▸ **AIM OF THE EXERCISE**: How many lines in the entries below contain the string "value"? Reply with the number only.

▸ **RECORDS FOR THIS TASK**:
━━━

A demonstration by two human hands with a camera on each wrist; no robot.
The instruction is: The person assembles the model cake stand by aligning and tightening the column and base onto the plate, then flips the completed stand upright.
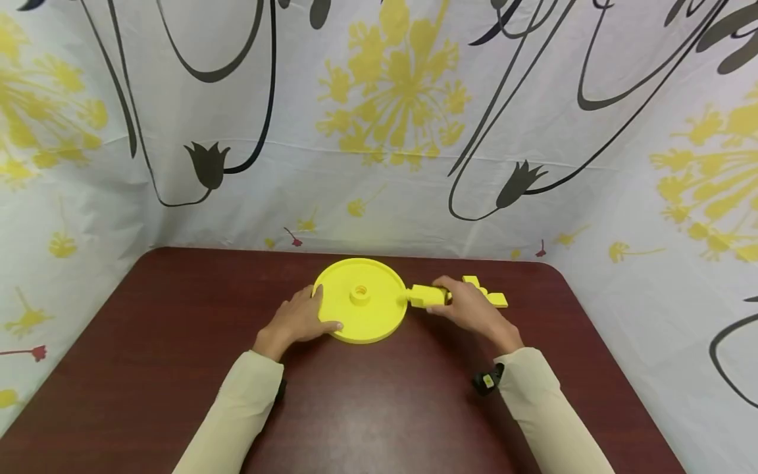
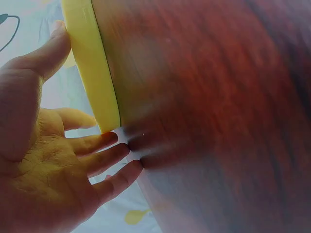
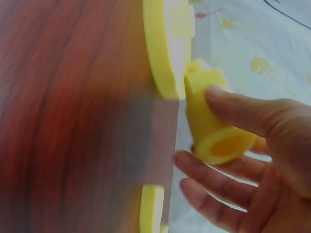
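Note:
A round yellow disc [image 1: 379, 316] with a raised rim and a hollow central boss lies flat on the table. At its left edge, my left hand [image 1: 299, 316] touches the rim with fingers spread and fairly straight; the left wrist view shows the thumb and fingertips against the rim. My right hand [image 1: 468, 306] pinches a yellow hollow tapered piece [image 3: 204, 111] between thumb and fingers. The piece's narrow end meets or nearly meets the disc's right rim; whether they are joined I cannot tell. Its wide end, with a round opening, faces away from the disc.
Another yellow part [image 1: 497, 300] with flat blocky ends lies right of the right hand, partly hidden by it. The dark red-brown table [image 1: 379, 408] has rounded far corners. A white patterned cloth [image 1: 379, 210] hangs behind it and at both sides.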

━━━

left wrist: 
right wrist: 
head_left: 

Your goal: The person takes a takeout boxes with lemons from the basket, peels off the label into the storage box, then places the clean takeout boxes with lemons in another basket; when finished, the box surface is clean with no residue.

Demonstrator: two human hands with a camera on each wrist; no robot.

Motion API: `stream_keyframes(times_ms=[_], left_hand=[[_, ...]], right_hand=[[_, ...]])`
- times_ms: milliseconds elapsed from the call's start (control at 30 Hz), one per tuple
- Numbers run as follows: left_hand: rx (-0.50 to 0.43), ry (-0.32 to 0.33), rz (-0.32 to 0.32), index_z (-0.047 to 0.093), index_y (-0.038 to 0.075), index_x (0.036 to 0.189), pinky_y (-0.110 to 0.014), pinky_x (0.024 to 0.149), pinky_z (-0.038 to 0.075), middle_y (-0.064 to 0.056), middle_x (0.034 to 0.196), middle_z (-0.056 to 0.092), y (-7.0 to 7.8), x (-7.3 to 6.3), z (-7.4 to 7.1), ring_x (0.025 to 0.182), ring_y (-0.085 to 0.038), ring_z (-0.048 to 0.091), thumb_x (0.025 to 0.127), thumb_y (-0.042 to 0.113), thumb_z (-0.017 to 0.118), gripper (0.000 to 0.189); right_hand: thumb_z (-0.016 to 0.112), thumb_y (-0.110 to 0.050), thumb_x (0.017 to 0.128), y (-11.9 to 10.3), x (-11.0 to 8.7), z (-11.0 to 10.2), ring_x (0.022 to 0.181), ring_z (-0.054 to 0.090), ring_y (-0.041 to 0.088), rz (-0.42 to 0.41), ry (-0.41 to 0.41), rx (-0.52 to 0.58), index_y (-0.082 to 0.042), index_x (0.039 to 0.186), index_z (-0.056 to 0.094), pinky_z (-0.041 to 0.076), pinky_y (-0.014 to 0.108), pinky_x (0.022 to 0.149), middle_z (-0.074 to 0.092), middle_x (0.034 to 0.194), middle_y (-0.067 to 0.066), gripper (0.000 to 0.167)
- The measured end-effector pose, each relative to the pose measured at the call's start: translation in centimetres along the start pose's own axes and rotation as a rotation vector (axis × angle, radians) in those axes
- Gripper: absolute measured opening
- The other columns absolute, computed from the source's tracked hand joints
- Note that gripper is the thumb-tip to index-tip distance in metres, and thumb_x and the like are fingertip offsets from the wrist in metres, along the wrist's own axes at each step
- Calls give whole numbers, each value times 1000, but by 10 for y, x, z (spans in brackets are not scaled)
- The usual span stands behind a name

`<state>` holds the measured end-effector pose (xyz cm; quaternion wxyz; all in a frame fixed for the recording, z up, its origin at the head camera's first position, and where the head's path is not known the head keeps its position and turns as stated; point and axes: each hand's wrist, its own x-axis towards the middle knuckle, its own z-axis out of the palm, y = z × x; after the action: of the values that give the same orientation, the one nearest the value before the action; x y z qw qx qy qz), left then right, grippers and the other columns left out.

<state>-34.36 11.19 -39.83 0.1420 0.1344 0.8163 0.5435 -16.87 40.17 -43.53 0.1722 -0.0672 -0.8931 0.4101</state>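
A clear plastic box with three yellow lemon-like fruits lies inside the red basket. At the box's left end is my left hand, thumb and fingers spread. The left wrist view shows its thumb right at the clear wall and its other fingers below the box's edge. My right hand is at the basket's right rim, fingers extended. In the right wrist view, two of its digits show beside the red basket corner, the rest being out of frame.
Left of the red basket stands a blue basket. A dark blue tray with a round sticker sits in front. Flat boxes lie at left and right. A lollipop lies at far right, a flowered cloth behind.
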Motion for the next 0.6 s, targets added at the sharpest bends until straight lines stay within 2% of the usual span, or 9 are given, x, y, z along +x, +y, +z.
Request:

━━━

▸ **RESULT OF THIS TASK**: 2